**WHAT YOU WILL DO:**
All that is wanted is the lines from the first line of the listing below through the line containing "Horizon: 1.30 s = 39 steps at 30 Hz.", written out exactly with pictures left out.

**MATERIAL PROVIDED:**
++++++++++++++++++++

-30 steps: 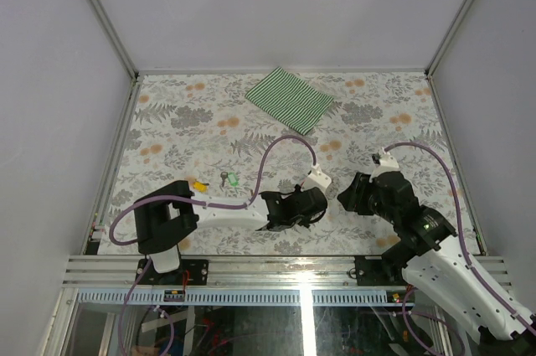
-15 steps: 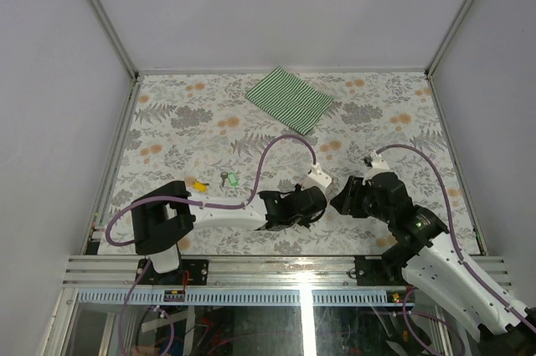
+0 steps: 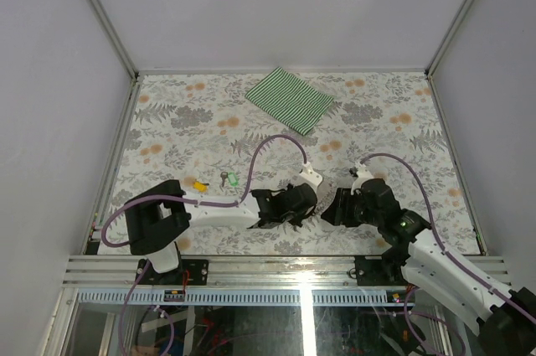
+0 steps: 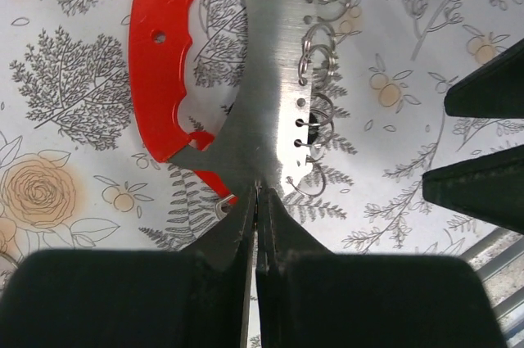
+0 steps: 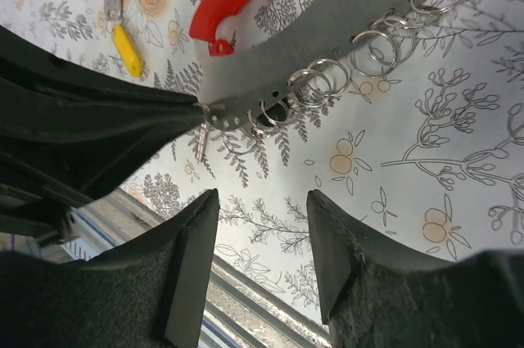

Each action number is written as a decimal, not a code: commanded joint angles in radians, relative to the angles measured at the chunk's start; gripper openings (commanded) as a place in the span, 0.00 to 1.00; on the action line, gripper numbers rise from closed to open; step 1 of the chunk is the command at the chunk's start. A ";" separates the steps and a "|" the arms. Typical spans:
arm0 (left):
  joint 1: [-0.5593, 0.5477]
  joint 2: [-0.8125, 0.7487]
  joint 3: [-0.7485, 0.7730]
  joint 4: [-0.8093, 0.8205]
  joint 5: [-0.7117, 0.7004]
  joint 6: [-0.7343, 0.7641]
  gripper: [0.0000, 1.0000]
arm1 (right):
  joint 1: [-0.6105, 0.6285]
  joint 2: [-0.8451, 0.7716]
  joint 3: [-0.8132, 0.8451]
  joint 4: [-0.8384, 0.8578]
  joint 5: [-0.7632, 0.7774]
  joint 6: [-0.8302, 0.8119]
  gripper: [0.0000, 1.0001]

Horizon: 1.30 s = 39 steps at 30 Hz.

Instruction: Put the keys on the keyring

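- Currently the left end effector [image 4: 256, 197] is clamping shut on the keyring [image 4: 262, 78], its two fingers pressing together on the narrow end of the grey curved metal plate.
- From the left wrist view, the keyring is reaching from the fingertips at lower centre up to the top of the frame, with its red handle [image 4: 168, 61] curving along the upper left.
- A row of silver split rings [image 4: 321, 45] is hanging through holes along the plate's right edge, running from centre to the top right.
- The right end effector [image 5: 262, 201] is standing open, its fingers apart with only the floral tabletop [image 3: 167, 121] showing between them.
- Seen from the right wrist, those open fingers are sitting at the bottom of the frame, just below the plate and rings, without touching them.
- In the overhead view both end effectors are meeting at lower centre, tip to tip, with the keyring between them and largely hidden.
- A yellow-headed key [image 3: 199, 185] is lying on the tabletop at lower left, near the left arm's elbow.
- A green-headed key [image 3: 230, 179] is lying just to the right of it, apart from the keyring.
- A green striped cloth [image 3: 290, 99] is lying flat at upper centre, well apart from everything else.
- Whether the keyring is touching the tabletop cannot be told.
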 commanded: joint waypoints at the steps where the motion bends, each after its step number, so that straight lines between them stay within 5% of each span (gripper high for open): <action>1: 0.023 -0.038 -0.032 0.086 0.043 -0.014 0.00 | 0.005 0.037 -0.041 0.175 -0.078 0.004 0.54; 13: 0.053 -0.021 -0.041 0.112 0.059 -0.018 0.00 | 0.006 0.111 -0.120 0.384 -0.150 -0.011 0.54; 23: 0.074 -0.029 -0.061 0.125 0.041 -0.042 0.09 | 0.005 -0.048 -0.023 0.114 0.084 -0.008 0.53; 32: 0.137 -0.013 -0.037 0.127 0.058 0.019 0.10 | 0.005 -0.113 0.039 0.019 0.101 -0.015 0.53; 39: 0.172 -0.013 -0.004 0.116 0.067 0.041 0.26 | 0.005 -0.135 0.076 -0.036 0.124 -0.016 0.53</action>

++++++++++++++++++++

**ANSWER SECTION:**
-30 steps: 
-15 steps: 
+0 steps: 
+0 steps: 
+0 steps: 

Each action number is written as a decimal, not a code: commanded joint angles in radians, relative to the angles measured at the chunk's start; gripper openings (commanded) as a place in the span, 0.00 to 1.00; on the action line, gripper numbers rise from closed to open; step 1 of the chunk is the command at the chunk's start. A ";" separates the steps and a "|" the arms. Typical spans:
arm0 (left):
  joint 1: [-0.5593, 0.5477]
  joint 2: [-0.8125, 0.7487]
  joint 3: [-0.7485, 0.7730]
  joint 4: [-0.8093, 0.8205]
  joint 5: [-0.7117, 0.7004]
  joint 6: [-0.7343, 0.7641]
  gripper: [0.0000, 1.0000]
arm1 (right):
  joint 1: [-0.6105, 0.6285]
  joint 2: [-0.8451, 0.7716]
  joint 3: [-0.8132, 0.8451]
  joint 4: [-0.8384, 0.8578]
  joint 5: [-0.7632, 0.7774]
  joint 6: [-0.8302, 0.8119]
  gripper: [0.0000, 1.0001]

Horizon: 1.30 s = 39 steps at 30 Hz.

No further work remains in this exercise.